As of October, New Haven is facing an approximately $7.5 million budget deficit for the current fiscal year, and city officials said they are waiting with baited breath to see if the state legislature will reduce the state’s overall funding for towns and cities by $84 million, as Rell proposed last month. The state legislature could vote on the plan as early as Dec. 15, and if the cuts are approved, they will go into effect immediately.

DeStefano told the News on Monday that Rell’s cuts to municipal aid would be “very difficult.” The city has already spent half of its proposed budget for the current fiscal year, which assumed the city would receive $214,239,188 of municipal aid from the state; according to the city’s October budget report, the most recent one available, the city has projected it will receive only $207,504,770 from the state if Rell’s proposed cuts pass.

Rell’s spokesman, Adam Liegeot ’94, wrote in an e-mail message that everyone must “tighten their belts.”

“We cannot spend what we do not have,” Liegeot said.

As it is, DeStefano said, the city has little room to make further budget cuts because so many of its costs, such as pensions and health care workers’ compensations, are fixed by contracts.

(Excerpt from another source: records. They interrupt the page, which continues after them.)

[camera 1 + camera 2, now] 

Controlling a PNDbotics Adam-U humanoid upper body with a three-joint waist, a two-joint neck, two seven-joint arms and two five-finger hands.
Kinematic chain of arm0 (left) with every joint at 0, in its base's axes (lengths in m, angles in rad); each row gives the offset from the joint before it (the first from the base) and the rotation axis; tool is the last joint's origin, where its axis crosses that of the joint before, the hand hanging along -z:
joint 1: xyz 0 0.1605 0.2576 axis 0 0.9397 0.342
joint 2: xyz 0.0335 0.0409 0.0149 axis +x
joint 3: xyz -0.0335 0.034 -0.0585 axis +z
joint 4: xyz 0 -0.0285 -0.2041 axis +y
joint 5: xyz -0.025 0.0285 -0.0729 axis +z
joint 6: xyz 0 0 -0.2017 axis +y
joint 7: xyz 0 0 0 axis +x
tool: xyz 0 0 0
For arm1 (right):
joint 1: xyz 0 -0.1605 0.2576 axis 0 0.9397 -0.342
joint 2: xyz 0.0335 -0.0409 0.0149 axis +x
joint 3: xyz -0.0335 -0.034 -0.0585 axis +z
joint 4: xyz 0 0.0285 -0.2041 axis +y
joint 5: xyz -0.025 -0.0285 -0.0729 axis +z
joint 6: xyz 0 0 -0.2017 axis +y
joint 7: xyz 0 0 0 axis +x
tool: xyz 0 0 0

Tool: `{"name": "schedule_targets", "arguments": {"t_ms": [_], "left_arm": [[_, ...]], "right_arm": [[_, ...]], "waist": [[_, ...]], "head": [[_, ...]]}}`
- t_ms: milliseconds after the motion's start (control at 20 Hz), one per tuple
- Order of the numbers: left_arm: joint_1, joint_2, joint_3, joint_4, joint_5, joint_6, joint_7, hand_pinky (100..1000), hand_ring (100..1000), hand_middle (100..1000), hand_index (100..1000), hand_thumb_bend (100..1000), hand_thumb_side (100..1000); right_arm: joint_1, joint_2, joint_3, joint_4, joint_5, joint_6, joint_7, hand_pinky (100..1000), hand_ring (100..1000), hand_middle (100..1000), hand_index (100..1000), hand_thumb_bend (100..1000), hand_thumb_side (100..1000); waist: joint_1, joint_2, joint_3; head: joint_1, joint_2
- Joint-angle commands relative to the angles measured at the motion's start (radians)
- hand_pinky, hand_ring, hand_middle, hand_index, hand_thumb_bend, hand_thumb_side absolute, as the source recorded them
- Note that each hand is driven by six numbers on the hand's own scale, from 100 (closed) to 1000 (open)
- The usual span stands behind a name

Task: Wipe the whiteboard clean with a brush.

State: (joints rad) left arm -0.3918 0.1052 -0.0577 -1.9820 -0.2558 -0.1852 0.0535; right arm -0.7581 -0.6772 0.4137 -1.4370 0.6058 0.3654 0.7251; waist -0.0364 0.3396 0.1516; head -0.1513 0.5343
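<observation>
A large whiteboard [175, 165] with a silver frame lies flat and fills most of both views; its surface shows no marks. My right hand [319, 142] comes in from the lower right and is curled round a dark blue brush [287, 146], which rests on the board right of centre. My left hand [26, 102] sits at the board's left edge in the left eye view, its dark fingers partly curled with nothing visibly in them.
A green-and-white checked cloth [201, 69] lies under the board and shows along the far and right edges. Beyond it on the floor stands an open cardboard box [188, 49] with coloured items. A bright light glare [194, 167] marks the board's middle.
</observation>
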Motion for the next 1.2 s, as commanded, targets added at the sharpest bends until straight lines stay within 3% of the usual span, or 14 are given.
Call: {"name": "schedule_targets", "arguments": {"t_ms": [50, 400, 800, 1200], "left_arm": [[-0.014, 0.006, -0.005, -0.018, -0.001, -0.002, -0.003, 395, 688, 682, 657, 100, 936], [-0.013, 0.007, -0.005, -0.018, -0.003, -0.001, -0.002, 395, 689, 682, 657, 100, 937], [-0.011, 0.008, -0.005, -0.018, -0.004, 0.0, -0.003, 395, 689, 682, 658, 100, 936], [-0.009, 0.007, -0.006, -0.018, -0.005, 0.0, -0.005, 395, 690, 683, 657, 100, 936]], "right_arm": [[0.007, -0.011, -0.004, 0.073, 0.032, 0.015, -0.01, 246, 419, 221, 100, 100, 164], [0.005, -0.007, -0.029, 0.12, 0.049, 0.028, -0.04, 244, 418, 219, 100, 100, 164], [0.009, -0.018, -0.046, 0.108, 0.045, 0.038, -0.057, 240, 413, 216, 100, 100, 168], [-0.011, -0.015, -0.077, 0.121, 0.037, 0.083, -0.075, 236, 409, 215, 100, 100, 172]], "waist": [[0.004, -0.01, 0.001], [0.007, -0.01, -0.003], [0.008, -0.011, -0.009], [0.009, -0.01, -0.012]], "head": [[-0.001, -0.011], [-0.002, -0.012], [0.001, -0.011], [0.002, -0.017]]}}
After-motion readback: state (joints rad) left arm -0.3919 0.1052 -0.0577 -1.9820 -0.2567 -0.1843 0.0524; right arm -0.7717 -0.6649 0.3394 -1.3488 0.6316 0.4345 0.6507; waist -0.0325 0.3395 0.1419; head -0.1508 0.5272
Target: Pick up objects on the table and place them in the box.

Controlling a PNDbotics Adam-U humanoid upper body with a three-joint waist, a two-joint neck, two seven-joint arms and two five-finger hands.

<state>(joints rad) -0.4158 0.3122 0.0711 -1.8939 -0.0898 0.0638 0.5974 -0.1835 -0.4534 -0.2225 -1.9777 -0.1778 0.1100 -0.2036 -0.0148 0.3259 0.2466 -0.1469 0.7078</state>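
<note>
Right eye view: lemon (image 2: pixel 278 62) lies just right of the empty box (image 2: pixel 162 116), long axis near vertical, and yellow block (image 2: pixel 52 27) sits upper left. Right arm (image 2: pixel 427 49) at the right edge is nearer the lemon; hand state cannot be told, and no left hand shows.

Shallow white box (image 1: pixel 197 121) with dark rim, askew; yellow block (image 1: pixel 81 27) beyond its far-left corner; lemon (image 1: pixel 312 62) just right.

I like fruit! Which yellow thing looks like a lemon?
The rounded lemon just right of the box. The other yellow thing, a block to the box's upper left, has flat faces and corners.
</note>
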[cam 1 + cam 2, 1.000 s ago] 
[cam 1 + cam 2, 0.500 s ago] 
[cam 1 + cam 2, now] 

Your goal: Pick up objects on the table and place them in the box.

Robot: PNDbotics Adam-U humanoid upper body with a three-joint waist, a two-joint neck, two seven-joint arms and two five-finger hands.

If Rell’s cuts are made, the city’s deficit would increase by $6 million to $8 million or more, said city budget director Lawrence Rusconi.

DeStefano added that even if the city were to lay off employees, the unemployment costs the layoffs would create would almost completely offset any savings generated. He added that as a result, the city would either have to impose a mid-year supplemental tax or run a deficit — “not particularly attractive alternatives.”

Rusconi said the city’s charter requires city officials to balance the budget, and that the city is not going to run a deficit under his watch: If $84 million in cuts go through, he said, the city would have to generate additional revenue and curb further expenditures, possibly closing libraries or cutting back on police and fire services.

New Haven has already made significant budget cuts in order to reduce its current fiscal year budget, Rusconi said. In order to prepare for this year’s budget, the city has laid off 51 employees, eliminated 50 vacant positions, had 13 employees retire early, closed three senior centers and sold one public school.

The primary causes of the fiscal juggling, Rusconi said, are the assumptions the city had to make when it put together its budget in May. Because the state budget would not be approved until September, in May New Haven officials had to estimate the amount of municipal aid the city would receive from the state, he said.

To figure out how to get the most bang out of the fewest bucks, Rell last week formed a panel, on which DeStefano sits, to discuss how to implement Rell’s proposed cuts most efficiently.

The state panel is scheduled to meet on Wednesday, Liegeot said, at which point the members are supposed to review a list of unfunded mandates for Connecticut’s cities and towns, and decide which ones to eliminate.

DeStefano said his goals for the panel are to discuss the state’s deficit in a broader sense because the state is currently on track to run a deficit that could reach $3.5 billion by 2011.

While Board of Aldermen members, such as finance committee chairman and Ward 23 alderman Yusuf Shah, said having DeStefano on the panel is an advantage, DeStefano said he does not think so because everything decided on the panel is subject to action by the Conn. General Assembly. Liegeot said he does not think there will be any favoritism for towns with large or small populations.

First selectwoman for Portland, Conn., Susan Bransfield, who is on the panel, said both large and small cities and towns have an equal say in the panel, adding that a mid-year cut is “impossible” for a city of any size.

A special session of the governor’s panel will occur on Dec. 15.